- Assignment
Copy out the data line by line exactly, from its start to the line bearing "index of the", inclusive.

- Collected material
= Beginning of Section =

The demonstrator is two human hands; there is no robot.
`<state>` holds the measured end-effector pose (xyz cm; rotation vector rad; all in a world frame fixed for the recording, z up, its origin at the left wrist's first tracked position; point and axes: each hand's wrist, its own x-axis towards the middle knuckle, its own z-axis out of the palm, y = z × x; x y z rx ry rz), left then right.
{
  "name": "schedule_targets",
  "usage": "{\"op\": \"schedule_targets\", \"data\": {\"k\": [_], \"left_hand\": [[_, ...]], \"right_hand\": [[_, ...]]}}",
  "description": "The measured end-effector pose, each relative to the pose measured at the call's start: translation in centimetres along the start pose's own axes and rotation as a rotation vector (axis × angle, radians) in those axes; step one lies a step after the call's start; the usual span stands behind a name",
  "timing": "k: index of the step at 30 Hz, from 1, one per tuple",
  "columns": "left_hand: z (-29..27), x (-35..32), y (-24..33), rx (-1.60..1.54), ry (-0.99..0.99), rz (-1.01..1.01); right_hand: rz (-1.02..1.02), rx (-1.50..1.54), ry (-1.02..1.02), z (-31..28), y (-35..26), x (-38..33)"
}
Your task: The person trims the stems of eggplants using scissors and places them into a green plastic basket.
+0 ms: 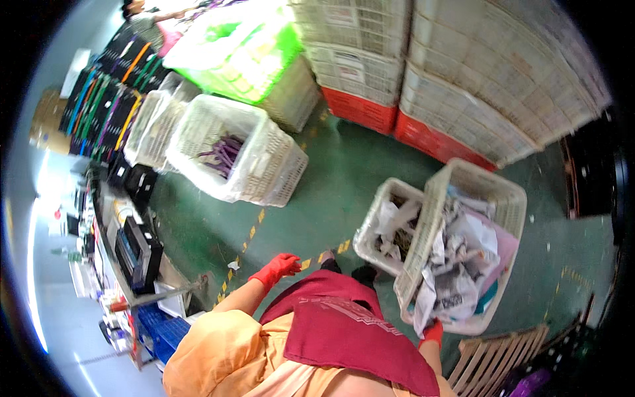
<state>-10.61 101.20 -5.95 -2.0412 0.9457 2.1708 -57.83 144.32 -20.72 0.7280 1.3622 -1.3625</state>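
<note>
My left hand point(279, 266), in a red glove, hangs over the floor beside my maroon apron point(344, 334). Its fingers are loosely bent and apart, with nothing in them. On the right, my red-gloved right hand point(432, 333) is closed at the near corner of a large white plastic basket point(512, 198), its fingers partly hidden by the rim and paper. Crumpled paper and packaging scraps point(456, 284) fill this basket, one sheet hanging over the near corner. Touching its left side is a smaller white basket point(366, 228) with white plastic and dark scraps inside.
White baskets point(274, 162), one with purple strips inside, stand ahead left. A bright green liner point(281, 69) covers another container. Tall stacked crates point(463, 99) rise ahead right, a wooden pallet point(499, 360) lies at lower right, and a workbench point(159, 284) is left. Another person point(149, 30) is far left.
</note>
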Motion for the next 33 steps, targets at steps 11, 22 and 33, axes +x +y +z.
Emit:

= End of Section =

- Solution
The demonstrator is two human hands; there is no robot.
`<state>` holds the measured end-effector pose (xyz cm; rotation vector rad; all in a world frame fixed for the recording, z up, its origin at the left wrist's first tracked position; point and axes: each hand's wrist, its own x-axis towards the middle knuckle, its own z-axis out of the palm, y = z × x; x y z rx ry rz), left then right.
{
  "name": "schedule_targets",
  "usage": "{\"op\": \"schedule_targets\", \"data\": {\"k\": [_], \"left_hand\": [[_, ...]], \"right_hand\": [[_, ...]]}}",
  "description": "The measured end-effector pose, each relative to the pose measured at the call's start: translation in centimetres along the start pose's own axes and rotation as a rotation vector (axis × angle, radians) in those axes; step one lies a step after the call's start; the usual span stands behind a name",
  "timing": "k: index of the step at 30 Hz, from 1, one per tuple",

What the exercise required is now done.